===== EXERCISE MATERIALS =====
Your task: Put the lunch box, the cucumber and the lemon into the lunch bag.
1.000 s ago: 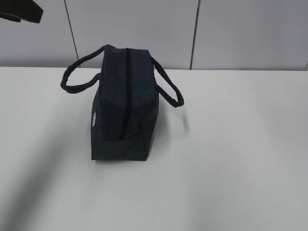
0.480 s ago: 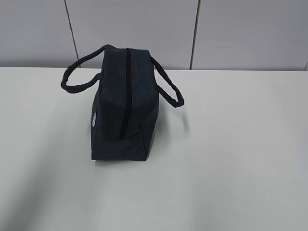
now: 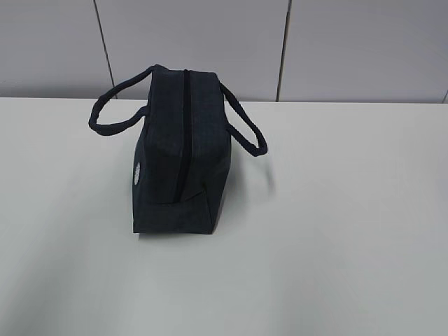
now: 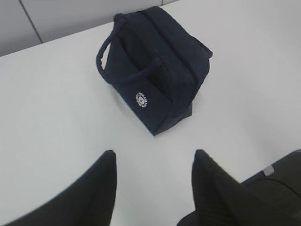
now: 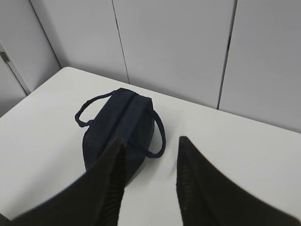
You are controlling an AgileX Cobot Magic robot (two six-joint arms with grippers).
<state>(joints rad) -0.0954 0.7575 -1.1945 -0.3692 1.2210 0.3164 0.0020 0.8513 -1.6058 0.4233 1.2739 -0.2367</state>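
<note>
Well, the lunch bag [image 3: 178, 157] sits zipped on the white table [image 3: 336, 210], left of centre; the left gripper [image 4: 153, 162] and right gripper [image 5: 149, 148] hang above, both parted, empty.

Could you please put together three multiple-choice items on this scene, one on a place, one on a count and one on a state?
1. Where does the boxy dark navy fabric lunch bag stand?
A. On the white table
B. On the floor
C. Hanging from a claw

2. How many loop handles does the bag show?
A. None
B. One
C. Two

3. How is the bag's top zipper?
A. Wide open, with the lining showing
B. Closed along the top
C. Torn off

Answers:
1. A, since the exterior view shows the bag resting on the tabletop, left of the middle, with nothing touching it.
2. C, as one handle loops out on each side, the other to the right.
3. B, because the zipper runs as an unbroken dark line and no lining shows.
</note>
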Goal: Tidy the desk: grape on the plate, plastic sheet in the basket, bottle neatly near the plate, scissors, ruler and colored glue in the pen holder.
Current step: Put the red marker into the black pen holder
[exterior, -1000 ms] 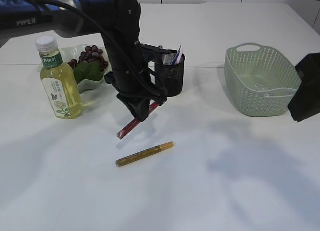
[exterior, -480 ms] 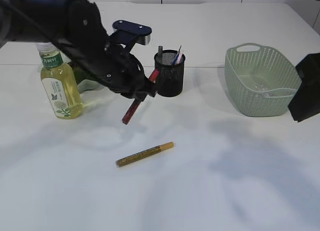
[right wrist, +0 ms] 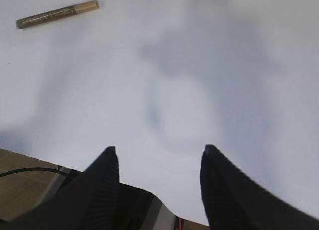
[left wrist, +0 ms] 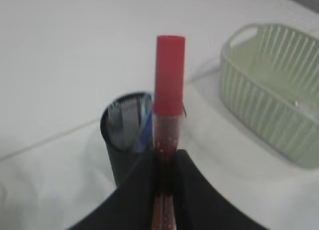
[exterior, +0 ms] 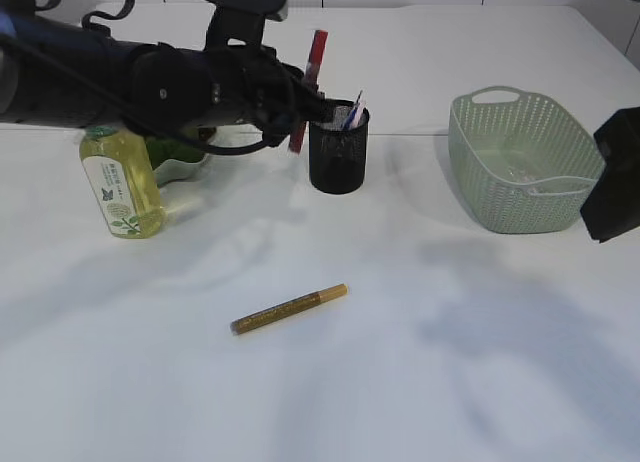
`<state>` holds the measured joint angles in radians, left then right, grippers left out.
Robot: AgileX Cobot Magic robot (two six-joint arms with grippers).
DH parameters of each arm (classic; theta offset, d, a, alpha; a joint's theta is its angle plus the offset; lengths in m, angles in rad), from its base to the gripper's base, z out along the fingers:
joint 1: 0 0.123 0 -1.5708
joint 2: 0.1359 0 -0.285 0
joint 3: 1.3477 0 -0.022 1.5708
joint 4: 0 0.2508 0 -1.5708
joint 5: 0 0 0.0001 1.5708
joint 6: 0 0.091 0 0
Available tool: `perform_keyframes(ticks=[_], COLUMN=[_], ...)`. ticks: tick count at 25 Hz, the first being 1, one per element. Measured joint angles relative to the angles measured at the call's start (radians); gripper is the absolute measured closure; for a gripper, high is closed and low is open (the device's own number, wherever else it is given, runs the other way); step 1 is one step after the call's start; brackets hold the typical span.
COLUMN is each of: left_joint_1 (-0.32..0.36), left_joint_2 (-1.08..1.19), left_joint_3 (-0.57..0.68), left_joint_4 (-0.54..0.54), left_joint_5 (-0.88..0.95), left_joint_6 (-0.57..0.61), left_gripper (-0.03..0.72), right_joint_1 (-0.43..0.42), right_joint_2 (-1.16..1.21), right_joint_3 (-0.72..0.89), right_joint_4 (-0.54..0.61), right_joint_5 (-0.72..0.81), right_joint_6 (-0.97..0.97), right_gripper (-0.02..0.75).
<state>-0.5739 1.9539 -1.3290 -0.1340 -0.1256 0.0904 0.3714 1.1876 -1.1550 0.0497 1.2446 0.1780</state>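
Exterior view, starting nearest me: the gold glue pen [exterior: 289,309] lies flat on the bare white table [exterior: 420,382], near-centre and well apart from everything else. I judge it light, stiff and smooth, likely to roll if nudged, so I would pinch it across the middle of its barrel with the jaws square to its length. My right gripper [right wrist: 157,163] hovers over the table at the right with its jaws standing well apart and nothing between them; the gold pen shows at the far left of that wrist view. Farther back on the left stands the bottle [exterior: 118,177] of yellowish drink, upright, just in front of the plate [exterior: 185,167] with the grapes [exterior: 190,134]. It looks heavier and slick, best taken around the body. My left gripper [exterior: 300,107] is closed narrowly on the lower barrel of the red glue pen [exterior: 311,77], red cap up, held roughly upright just left of the black mesh pen holder [exterior: 338,150], whose rim it has not yet entered. That pen is rigid and slim, so it could pivot in the pinch. Far right sits the green basket [exterior: 525,162].
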Motion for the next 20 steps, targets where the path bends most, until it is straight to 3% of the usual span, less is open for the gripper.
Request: perform_keyframes(ticks=[7, 20], left_joint_1=[0.0, 0.0], left_joint_2=[0.055, 0.251], left_joint_3=[-0.03, -0.284], left_joint_4=[-0.002, -0.004], left_joint_5=[-0.263, -0.31], left_joint_6=[-0.003, -0.005], left_gripper=[0.623, 0.623], right_joint_1=[0.0, 0.0], right_joint_2=[0.0, 0.0], right_joint_3=[0.0, 0.0], right_joint_4=[-0.036, -0.057], right_joint_5=[0.0, -0.025], right_joint_6=[0.0, 0.0], right_gripper=[0.319, 0.319])
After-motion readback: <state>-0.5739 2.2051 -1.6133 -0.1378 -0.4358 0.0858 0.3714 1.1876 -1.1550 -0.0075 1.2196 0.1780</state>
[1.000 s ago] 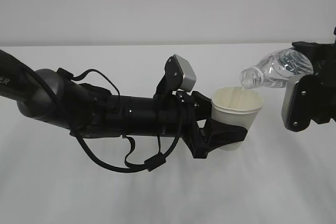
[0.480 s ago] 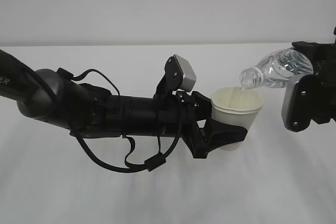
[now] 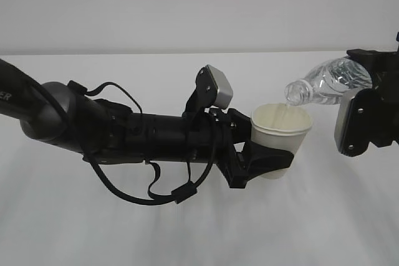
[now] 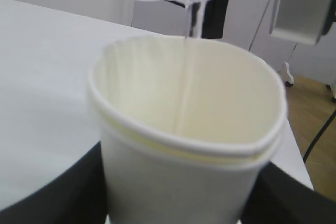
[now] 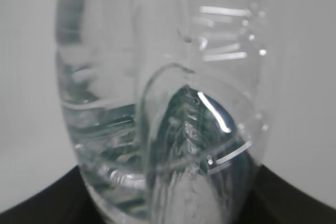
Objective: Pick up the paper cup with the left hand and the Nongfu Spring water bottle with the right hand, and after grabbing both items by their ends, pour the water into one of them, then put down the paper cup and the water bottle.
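Note:
My left gripper is shut on the cream-white paper cup and holds it upright above the table; the cup fills the left wrist view, black fingers on both its sides. My right gripper is shut on the clear ribbed water bottle, tilted mouth-down to the left over the cup's rim. A thin stream of water falls from the bottle's mouth into the cup. The right wrist view shows the bottle close up with water inside, dark fingers at its lower edges.
The white table stretches under both arms, with a pale wall behind it. Black cables loop under the left arm. Beyond the table's far edge a wooden floor shows in the left wrist view.

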Controlling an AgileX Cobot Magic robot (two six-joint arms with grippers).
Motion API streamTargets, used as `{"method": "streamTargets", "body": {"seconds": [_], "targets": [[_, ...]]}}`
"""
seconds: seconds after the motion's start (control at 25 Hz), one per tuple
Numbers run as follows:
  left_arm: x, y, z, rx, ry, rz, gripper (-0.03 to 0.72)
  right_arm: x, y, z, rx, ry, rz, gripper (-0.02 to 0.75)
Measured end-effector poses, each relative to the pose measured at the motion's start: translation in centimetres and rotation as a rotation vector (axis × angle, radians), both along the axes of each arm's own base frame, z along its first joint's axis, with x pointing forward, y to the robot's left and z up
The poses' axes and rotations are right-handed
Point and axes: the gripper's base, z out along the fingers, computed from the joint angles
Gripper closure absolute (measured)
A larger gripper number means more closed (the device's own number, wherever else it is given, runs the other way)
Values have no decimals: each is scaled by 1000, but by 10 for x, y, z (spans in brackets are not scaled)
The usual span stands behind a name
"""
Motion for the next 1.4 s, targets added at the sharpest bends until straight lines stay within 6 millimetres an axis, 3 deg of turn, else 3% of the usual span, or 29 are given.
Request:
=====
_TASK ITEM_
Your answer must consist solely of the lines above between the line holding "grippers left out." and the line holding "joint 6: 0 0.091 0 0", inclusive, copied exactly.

_YOUR RESPONSE_
`<state>` holds the measured joint angles in radians, left then right, grippers left out.
Robot: AgileX Cobot Magic robot (two six-joint arms with grippers).
DH parameters of each arm (classic; theta offset, d, a, alpha; a joint's theta is its angle plus the offset; lengths in m, angles in rad), from its base to the gripper's base, z out along the fingers:
joint 1: 0 0.123 0 -1.5708
joint 2: 0.1359 0 -0.285 0
joint 3: 1.3477 0 -0.022 1.5708
joint 4: 0 0.2508 0 -1.5708
joint 5: 0 0 0.0001 1.5708
joint 6: 0 0.091 0 0

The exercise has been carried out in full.